> [Task statement]:
Identify all lines below that hold "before" and collect them.
BEGIN Dataset
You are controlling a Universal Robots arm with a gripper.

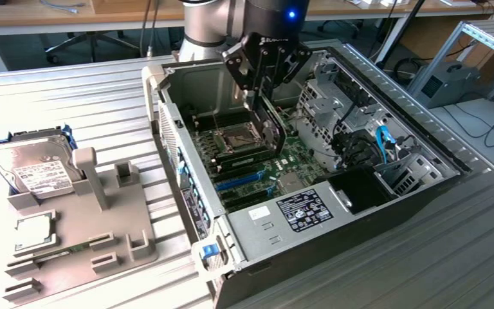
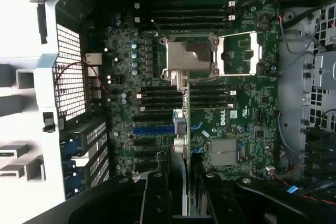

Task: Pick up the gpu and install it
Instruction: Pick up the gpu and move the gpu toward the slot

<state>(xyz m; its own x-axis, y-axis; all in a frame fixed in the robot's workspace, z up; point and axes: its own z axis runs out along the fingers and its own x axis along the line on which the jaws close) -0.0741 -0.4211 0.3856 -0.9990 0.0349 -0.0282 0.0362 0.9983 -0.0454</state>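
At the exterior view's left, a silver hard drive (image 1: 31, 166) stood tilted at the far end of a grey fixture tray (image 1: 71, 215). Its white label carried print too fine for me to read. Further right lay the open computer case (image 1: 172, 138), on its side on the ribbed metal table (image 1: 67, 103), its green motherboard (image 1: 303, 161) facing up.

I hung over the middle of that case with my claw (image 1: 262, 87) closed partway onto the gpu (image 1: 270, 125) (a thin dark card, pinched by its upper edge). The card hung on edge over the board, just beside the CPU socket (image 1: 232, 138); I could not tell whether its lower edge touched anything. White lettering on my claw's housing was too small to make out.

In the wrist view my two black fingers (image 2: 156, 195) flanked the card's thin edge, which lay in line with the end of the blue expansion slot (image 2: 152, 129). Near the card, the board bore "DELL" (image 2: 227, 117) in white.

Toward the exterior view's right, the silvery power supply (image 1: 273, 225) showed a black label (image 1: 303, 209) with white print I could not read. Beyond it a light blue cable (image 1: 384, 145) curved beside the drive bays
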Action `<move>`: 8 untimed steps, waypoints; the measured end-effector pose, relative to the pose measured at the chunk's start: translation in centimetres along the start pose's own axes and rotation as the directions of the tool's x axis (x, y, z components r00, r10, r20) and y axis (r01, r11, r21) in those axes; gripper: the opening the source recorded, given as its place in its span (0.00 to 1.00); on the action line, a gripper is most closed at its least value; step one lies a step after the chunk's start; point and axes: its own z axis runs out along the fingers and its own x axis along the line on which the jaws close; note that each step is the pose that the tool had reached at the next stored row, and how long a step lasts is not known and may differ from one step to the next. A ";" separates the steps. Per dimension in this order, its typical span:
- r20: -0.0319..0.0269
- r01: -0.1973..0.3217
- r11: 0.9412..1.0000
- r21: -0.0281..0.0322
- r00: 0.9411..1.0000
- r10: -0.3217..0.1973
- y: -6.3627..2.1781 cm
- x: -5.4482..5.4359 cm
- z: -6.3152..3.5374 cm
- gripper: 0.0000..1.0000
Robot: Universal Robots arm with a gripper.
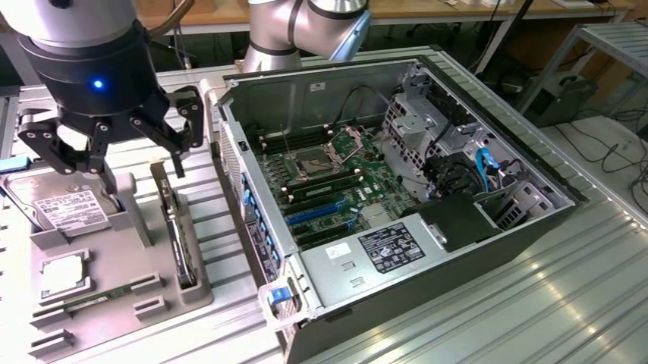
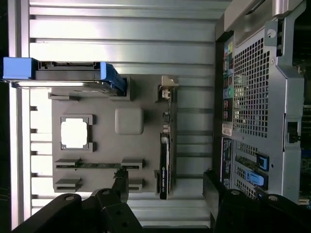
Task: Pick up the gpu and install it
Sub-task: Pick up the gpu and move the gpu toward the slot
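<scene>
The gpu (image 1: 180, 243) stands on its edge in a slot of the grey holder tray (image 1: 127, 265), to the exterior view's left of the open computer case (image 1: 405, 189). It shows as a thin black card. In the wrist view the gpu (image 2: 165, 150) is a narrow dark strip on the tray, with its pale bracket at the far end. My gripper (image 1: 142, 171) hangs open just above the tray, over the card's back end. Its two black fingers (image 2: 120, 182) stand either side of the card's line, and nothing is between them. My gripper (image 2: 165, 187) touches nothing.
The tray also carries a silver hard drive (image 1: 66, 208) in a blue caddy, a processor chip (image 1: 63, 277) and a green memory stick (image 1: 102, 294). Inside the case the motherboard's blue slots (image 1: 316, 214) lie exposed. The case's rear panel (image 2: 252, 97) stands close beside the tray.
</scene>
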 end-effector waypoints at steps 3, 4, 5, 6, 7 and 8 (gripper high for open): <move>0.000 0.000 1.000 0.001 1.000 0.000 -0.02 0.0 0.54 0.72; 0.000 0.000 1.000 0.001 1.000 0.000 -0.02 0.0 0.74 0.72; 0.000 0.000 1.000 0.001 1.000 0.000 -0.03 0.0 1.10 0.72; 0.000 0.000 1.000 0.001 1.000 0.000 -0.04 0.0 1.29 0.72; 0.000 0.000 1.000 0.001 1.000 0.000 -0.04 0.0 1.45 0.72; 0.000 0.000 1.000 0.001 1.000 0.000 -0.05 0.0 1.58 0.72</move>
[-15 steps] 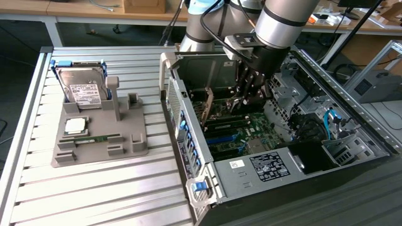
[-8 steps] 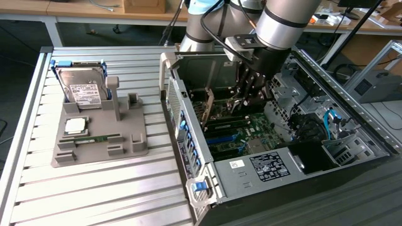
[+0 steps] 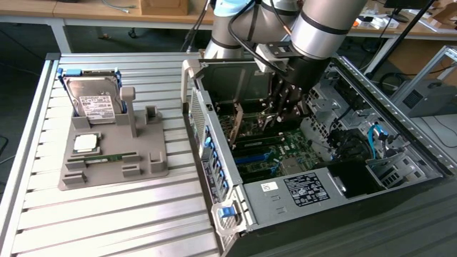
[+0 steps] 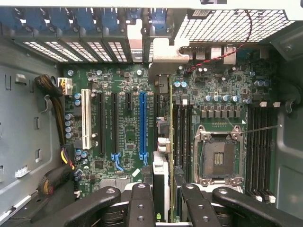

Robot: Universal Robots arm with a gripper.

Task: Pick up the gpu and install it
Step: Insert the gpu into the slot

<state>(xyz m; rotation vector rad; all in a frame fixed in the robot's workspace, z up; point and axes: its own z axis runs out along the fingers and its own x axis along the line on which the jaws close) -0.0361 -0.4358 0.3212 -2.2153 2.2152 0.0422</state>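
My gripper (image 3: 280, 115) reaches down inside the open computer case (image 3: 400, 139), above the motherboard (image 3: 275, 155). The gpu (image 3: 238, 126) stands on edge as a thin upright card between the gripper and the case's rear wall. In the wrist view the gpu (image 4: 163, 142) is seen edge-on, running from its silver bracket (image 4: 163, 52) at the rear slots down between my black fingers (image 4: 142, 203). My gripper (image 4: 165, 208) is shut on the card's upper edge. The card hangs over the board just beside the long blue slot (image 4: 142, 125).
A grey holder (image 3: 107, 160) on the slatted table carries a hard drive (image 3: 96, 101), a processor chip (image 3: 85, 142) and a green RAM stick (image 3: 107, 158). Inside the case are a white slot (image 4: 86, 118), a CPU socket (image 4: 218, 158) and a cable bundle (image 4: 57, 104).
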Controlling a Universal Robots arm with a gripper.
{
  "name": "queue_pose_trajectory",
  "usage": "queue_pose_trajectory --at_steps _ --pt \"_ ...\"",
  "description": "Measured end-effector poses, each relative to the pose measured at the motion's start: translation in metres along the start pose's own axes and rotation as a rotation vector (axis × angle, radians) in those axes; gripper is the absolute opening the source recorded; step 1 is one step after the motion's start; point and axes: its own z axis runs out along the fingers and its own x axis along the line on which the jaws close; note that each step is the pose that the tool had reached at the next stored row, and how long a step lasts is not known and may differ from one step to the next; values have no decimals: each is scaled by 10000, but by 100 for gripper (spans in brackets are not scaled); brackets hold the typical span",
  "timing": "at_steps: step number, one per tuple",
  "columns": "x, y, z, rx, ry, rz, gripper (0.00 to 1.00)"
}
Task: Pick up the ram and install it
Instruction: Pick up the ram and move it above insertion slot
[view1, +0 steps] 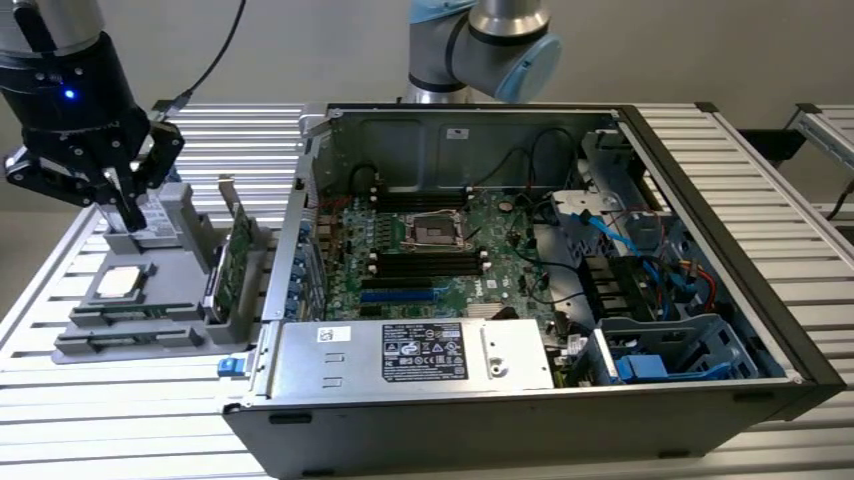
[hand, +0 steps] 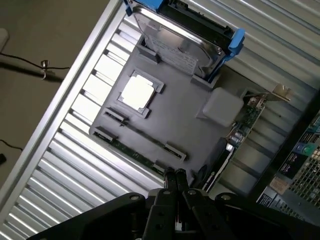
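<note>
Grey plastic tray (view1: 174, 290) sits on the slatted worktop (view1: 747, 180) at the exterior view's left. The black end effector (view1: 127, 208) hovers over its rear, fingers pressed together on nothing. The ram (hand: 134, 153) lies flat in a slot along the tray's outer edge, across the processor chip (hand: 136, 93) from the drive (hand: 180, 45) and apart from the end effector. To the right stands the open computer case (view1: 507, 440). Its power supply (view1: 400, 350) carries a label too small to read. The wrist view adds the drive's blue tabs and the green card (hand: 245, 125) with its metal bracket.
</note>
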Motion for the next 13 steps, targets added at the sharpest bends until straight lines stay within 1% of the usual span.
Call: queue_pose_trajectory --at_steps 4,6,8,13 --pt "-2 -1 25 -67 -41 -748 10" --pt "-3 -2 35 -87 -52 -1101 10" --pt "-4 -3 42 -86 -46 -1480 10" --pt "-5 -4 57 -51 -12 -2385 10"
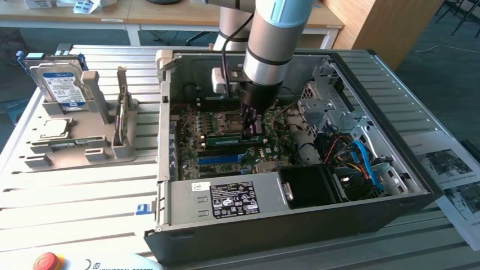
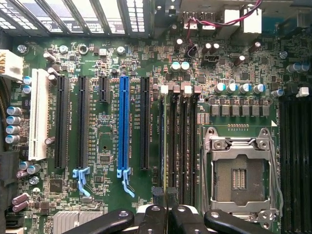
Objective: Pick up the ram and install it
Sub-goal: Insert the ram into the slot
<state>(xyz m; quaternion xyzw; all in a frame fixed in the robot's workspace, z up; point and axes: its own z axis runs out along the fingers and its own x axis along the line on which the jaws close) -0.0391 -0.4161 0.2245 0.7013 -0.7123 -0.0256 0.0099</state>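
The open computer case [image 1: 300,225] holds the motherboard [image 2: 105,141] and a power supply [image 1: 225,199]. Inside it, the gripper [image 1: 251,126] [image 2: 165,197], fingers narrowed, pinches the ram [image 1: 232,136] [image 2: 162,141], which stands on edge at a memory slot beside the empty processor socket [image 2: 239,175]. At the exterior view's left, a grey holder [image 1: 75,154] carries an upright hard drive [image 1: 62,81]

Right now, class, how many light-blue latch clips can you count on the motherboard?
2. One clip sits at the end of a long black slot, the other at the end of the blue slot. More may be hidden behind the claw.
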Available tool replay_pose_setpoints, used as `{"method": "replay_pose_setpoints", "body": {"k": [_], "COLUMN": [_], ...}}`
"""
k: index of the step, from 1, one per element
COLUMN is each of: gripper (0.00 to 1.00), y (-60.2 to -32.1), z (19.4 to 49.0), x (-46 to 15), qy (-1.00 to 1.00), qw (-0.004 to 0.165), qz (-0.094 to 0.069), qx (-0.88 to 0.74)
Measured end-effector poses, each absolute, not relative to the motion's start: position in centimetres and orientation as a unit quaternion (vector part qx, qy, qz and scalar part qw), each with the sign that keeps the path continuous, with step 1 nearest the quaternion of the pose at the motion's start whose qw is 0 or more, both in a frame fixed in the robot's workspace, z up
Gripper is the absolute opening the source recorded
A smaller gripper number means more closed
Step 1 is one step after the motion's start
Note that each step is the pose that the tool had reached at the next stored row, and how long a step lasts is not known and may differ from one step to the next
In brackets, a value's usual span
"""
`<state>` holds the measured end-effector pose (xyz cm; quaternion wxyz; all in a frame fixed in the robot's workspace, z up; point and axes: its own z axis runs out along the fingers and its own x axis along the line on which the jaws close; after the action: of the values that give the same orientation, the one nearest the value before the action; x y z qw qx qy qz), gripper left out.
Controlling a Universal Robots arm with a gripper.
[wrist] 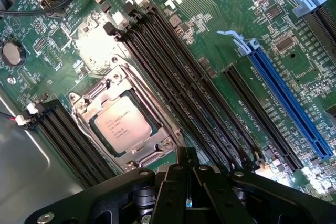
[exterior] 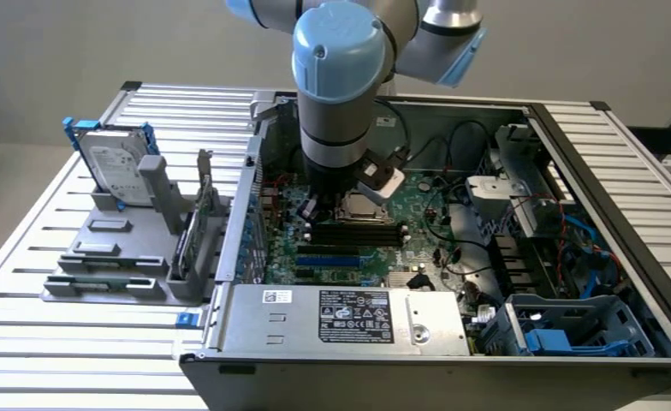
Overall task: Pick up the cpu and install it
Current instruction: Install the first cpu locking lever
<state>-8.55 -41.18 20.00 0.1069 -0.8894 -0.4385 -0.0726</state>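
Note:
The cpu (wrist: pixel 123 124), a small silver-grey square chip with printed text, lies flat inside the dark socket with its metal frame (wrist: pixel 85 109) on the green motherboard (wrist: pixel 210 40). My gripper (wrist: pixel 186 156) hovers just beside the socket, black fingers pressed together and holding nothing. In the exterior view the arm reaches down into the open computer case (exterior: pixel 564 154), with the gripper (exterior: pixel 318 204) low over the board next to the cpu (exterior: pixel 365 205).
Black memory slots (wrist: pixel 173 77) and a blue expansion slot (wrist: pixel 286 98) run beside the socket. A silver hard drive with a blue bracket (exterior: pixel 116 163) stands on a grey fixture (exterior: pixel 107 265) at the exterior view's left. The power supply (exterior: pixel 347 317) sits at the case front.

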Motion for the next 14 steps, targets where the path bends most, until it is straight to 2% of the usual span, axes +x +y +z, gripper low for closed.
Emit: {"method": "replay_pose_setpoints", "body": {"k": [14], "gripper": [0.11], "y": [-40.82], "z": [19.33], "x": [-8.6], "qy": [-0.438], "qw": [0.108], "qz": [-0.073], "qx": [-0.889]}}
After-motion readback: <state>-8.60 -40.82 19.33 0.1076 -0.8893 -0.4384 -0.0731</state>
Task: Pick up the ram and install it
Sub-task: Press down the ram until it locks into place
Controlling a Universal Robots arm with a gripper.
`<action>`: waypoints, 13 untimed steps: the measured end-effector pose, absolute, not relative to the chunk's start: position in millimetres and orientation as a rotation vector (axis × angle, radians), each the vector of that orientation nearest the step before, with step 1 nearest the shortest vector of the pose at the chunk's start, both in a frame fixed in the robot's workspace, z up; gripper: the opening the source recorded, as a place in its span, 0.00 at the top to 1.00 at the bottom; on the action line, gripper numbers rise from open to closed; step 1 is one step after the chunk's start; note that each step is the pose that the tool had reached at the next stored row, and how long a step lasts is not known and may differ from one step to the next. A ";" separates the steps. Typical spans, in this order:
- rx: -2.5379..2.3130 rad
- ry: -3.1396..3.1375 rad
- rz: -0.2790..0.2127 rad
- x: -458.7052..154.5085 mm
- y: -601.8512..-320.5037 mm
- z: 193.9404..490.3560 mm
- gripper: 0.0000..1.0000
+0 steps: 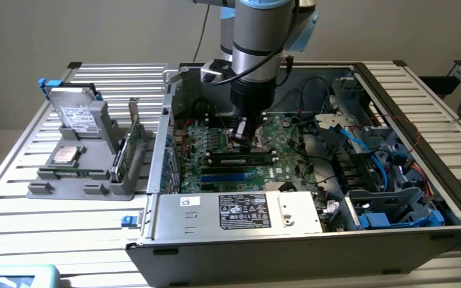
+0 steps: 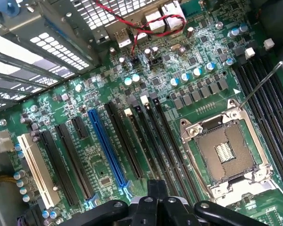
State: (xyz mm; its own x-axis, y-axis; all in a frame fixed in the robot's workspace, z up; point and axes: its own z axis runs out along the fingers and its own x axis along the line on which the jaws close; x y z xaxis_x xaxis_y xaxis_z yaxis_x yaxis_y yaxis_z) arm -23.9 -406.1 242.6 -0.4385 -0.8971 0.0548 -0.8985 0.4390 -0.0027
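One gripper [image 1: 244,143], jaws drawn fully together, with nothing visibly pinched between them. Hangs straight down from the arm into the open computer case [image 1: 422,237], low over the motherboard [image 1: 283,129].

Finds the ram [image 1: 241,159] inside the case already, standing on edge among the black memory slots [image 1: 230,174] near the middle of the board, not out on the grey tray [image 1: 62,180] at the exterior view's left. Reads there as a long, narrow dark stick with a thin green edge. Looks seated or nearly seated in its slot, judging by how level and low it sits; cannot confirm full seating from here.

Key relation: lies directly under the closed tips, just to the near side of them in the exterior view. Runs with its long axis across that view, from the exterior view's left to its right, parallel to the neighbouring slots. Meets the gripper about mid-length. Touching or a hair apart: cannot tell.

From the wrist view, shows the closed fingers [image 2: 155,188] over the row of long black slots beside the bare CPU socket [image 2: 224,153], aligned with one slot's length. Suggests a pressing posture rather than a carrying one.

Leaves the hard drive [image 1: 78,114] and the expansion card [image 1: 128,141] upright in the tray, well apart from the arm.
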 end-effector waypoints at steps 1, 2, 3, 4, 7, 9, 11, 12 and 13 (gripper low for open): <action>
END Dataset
> [Answer area]:
`<state>` holds the measured end-effector pose (xyz cm; quaternion wxyz; all in a frame fixed in the robot's workspace, z up; point and axes: its own z axis runs out along the fingers and its own x axis along the line on which the jaws close; after the action: of the values that give the same orientation, the one nearest the value before the action; x y z qw qx qy qz), gripper left out.
`<action>`: waypoints, 13 untimed steps: the measured end-effector pose, absolute, not relative to the chunk's start: position in millimetres and orientation as a rotation vector (axis × angle, radians), each the vector of that orientation nearest the step before, with step 1 nearest the shortest vector of the pose at the chunk's start, both in a frame fixed in the robot's workspace, z up; gripper: the opening the source recorded, as a place in its span, 0.00 at the top to 1.00 at the bottom; on the action line, gripper numbers rise from open to closed; step 1 is one step after the chunk's start; note that each step is the pose that the tool had reached at the next stored row, and how long a step lasts is not known and may differ from one step to the next. A ";" separates the steps. Typical spans, in this order:

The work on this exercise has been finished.